▼

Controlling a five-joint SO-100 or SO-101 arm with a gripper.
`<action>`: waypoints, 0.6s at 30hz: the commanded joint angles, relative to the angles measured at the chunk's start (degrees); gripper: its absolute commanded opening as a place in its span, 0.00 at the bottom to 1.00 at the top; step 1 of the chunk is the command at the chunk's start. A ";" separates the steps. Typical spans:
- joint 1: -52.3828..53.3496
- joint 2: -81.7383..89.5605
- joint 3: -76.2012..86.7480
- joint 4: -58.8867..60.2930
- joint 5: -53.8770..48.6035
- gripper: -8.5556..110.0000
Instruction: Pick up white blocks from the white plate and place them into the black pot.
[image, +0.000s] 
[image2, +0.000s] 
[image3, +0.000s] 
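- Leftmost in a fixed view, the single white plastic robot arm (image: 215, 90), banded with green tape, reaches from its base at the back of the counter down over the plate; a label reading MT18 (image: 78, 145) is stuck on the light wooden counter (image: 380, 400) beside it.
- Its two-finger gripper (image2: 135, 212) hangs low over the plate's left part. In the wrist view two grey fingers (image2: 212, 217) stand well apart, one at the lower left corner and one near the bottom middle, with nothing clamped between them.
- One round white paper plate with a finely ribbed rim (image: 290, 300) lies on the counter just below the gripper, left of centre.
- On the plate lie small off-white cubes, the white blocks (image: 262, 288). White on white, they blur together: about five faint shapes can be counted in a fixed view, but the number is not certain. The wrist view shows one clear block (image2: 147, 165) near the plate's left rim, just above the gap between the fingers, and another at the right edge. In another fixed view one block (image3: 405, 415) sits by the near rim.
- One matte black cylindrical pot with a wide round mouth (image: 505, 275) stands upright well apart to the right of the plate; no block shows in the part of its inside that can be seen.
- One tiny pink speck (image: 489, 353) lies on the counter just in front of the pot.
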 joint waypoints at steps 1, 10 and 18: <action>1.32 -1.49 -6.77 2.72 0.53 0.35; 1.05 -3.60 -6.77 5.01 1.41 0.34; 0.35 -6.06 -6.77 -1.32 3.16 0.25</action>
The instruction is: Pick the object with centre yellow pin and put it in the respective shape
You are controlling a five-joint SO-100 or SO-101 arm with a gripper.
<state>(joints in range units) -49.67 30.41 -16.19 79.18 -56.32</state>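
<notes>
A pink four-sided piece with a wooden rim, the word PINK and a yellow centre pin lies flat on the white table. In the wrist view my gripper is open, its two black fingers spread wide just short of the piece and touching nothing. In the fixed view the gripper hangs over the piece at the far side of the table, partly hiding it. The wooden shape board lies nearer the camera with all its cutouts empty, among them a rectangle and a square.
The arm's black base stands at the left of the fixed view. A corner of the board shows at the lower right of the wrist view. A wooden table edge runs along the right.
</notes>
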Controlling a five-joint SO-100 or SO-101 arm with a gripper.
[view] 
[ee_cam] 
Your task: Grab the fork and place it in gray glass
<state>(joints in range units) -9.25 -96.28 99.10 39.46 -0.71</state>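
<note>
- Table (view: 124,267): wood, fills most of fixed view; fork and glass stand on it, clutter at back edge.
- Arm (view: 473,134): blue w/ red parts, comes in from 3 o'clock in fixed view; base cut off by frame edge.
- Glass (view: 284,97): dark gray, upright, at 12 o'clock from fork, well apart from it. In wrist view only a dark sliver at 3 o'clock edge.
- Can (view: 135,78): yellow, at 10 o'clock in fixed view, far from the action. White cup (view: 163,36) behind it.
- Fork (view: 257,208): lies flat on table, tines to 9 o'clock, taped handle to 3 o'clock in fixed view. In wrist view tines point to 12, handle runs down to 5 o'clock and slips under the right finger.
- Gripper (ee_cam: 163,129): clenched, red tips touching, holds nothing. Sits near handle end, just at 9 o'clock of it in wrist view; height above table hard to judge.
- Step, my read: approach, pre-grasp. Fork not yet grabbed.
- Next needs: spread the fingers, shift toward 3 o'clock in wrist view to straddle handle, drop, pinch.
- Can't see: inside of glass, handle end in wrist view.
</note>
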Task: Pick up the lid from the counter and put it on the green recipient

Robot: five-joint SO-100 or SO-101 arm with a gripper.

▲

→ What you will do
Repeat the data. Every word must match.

→ Task answer
Controlling a five-joint SO-100 or SO-101 arm with a gripper.
`<action>`: waypoints, 0.6s at 30hz: the commanded joint angles, relative to the angles measured at the chunk's start (degrees); gripper: its absolute commanded opening as a place in its span, 0.00 at the bottom to 1.00 at the top; step 1 of the chunk is the command at the chunk's start. A ";" separates the steps. Typical spans:
- joint 1: -52.3828..53.3496
- joint 2: -81.7383..89.5605
- joint 3: -76.2012..86.7480
- joint 4: -58.8867..60.2930
- joint 5: -53.8770..48.6035
- gripper: -8.5556..110.0000
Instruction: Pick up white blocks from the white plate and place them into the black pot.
[image, +0.000s] 
[image2, +0.000s] 
[image3, +0.000s] 
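- Leftmost in a fixed view, the single white plastic robot arm (image: 215, 90), banded with green tape, reaches from its base at the back of the counter down over the plate; a label reading MT18 (image: 78, 145) is stuck on the light wooden counter (image: 380, 400) beside it.
- Its two-finger gripper (image2: 135, 212) hangs low over the plate's left part. In the wrist view two grey fingers (image2: 212, 217) stand well apart, one at the lower left corner and one near the bottom middle, with nothing clamped between them.
- One round white paper plate with a finely ribbed rim (image: 290, 300) lies on the counter just below the gripper, left of centre.
- On the plate lie small off-white cubes, the white blocks (image: 262, 288). White on white, they blur together: about five faint shapes can be counted in a fixed view, but the number is not certain. The wrist view shows one clear block (image2: 147, 165) near the plate's left rim, just above the gap between the fingers, and another at the right edge. In another fixed view one block (image3: 405, 415) sits by the near rim.
- One matte black cylindrical pot with a wide round mouth (image: 505, 275) stands upright well apart to the right of the plate; no block shows in the part of its inside that can be seen.
- One tiny pink speck (image: 489, 353) lies on the counter just in front of the pot.
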 joint waypoints at steps 1, 10 and 18: <action>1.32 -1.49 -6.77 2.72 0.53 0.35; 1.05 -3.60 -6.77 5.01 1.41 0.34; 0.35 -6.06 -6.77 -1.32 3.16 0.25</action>
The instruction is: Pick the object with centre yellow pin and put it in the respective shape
You are controlling a five-joint SO-100 or SO-101 arm with a gripper.
<state>(joints in range units) -49.67 30.41 -16.19 79.18 -56.32</state>
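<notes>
A pink four-sided piece with a wooden rim, the word PINK and a yellow centre pin lies flat on the white table. In the wrist view my gripper is open, its two black fingers spread wide just short of the piece and touching nothing. In the fixed view the gripper hangs over the piece at the far side of the table, partly hiding it. The wooden shape board lies nearer the camera with all its cutouts empty, among them a rectangle and a square.
The arm's black base stands at the left of the fixed view. A corner of the board shows at the lower right of the wrist view. A wooden table edge runs along the right.
</notes>
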Controlling a five-joint SO-100 or SO-101 arm with a gripper.
[view] 
[ee_cam] 
Your task: Grab the fork and place it in gray glass
<state>(joints in range units) -9.25 -96.28 99.10 39.46 -0.71</state>
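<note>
- Table (view: 124,267): wood, fills most of fixed view; fork and glass stand on it, clutter at back edge.
- Arm (view: 473,134): blue w/ red parts, comes in from 3 o'clock in fixed view; base cut off by frame edge.
- Glass (view: 284,97): dark gray, upright, at 12 o'clock from fork, well apart from it. In wrist view only a dark sliver at 3 o'clock edge.
- Can (view: 135,78): yellow, at 10 o'clock in fixed view, far from the action. White cup (view: 163,36) behind it.
- Fork (view: 257,208): lies flat on table, tines to 9 o'clock, taped handle to 3 o'clock in fixed view. In wrist view tines point to 12, handle runs down to 5 o'clock and slips under the right finger.
- Gripper (ee_cam: 163,129): clenched, red tips touching, holds nothing. Sits near handle end, just at 9 o'clock of it in wrist view; height above table hard to judge.
- Step, my read: approach, pre-grasp. Fork not yet grabbed.
- Next needs: spread the fingers, shift toward 3 o'clock in wrist view to straddle handle, drop, pinch.
- Can't see: inside of glass, handle end in wrist view.
</note>
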Task: Pick up the lid from the counter and put it on the green recipient

Robot: five-joint SO-100 or SO-101 arm with a gripper.

There is nothing further to add to the answer.